Veröffentlicht: 9. Juni 2017

© 2017 Kern et al.
Dieser Artikel ist ein Open-Access-Artikel und steht unter den Lizenzbedingungen der Creative Commons Attribution 4.0 License (Namensnennung). Lizenz-Angaben siehe http://creativecommons.org/licenses/by/4.0/.


Gliederung

Text

Objective: Acute kidney injury is common in critically ill patients and may contribute to poor outcome.

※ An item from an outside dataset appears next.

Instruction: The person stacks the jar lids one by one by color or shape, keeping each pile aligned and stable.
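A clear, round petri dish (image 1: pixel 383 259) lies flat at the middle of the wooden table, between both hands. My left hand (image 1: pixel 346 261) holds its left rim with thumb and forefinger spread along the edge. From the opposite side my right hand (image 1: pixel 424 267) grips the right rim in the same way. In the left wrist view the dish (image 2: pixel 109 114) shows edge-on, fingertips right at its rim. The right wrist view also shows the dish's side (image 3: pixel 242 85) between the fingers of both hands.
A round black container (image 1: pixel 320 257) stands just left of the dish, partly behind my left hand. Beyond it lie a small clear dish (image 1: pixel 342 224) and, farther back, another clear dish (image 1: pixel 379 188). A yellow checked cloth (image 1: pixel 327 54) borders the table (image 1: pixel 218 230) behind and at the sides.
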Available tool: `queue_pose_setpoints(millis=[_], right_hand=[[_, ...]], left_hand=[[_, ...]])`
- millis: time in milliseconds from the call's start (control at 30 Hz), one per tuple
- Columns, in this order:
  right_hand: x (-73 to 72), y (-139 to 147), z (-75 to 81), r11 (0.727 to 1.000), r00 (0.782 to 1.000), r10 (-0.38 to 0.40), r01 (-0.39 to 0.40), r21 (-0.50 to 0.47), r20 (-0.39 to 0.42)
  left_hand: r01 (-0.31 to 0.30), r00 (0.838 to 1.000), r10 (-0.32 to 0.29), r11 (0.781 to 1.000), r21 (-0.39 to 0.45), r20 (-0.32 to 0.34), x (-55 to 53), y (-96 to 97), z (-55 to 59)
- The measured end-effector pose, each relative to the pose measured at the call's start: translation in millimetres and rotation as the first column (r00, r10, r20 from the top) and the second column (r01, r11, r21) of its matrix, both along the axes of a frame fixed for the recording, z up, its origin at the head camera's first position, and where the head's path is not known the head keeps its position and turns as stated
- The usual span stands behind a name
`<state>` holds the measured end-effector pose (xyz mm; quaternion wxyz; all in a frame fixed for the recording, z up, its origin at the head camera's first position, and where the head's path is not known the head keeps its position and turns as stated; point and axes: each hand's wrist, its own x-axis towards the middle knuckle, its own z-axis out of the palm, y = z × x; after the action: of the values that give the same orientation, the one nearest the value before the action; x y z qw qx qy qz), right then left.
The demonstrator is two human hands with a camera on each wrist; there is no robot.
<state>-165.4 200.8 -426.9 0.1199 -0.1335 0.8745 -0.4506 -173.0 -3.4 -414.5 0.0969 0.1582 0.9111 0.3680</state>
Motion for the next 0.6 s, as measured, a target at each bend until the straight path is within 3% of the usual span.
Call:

However, data on the potential influence of early plasma creatinine (pCr) in patients suffering from aneurysmal subarachnoid hemorrhage (SAH) on neurological outcome is scarce. We therefore analyzed our neurovascular database in order to study the association between early pCr and functional outcome after SAH.

Methods: From 2011 to April 2016, 330 patients suffering from aneurysmal SAH were treated at the authors institution and included in this retrospective cohort study. Information, including patient characteristics, treatment modality, aneurysm size and location, laboratory values, radiological features, and functional neurological outcome were assessed and further analyzed. Patients suffering from SAH were divided into good-grade (WFNS I-III) versus poor-grade (WFNS IV-V) on admission. Outcome was assessed according to the modified Rankin Scale (mRS) at 6 months and stratified into favourable (mRS 0-2) versus unfavourable (mRS 3-6).

Results: Overall 163 of 330 patients suffering from aneurysmal SAH achieved favourable outcome (49%). Patients with SAH and initial pCr levels ≤ 0.8 mg/dl achieved significantly more often favourable outcome compared to patients with SAH and initial pCr levels > 0.8 mg/dl (p=0.01). Patients suffering from poor-grade SAH had significantly higher levels of initial pCr, when compared to patients with good-grade SAH (p=0.02).

Conclusion: We demonstrated that increased initial plasma creatinine levels are associated with unfavourable functional outcome after SAH. The present study highlights the necessity of close surveillance of renal function in the aneurysmal subarachnoid hemorrhage population.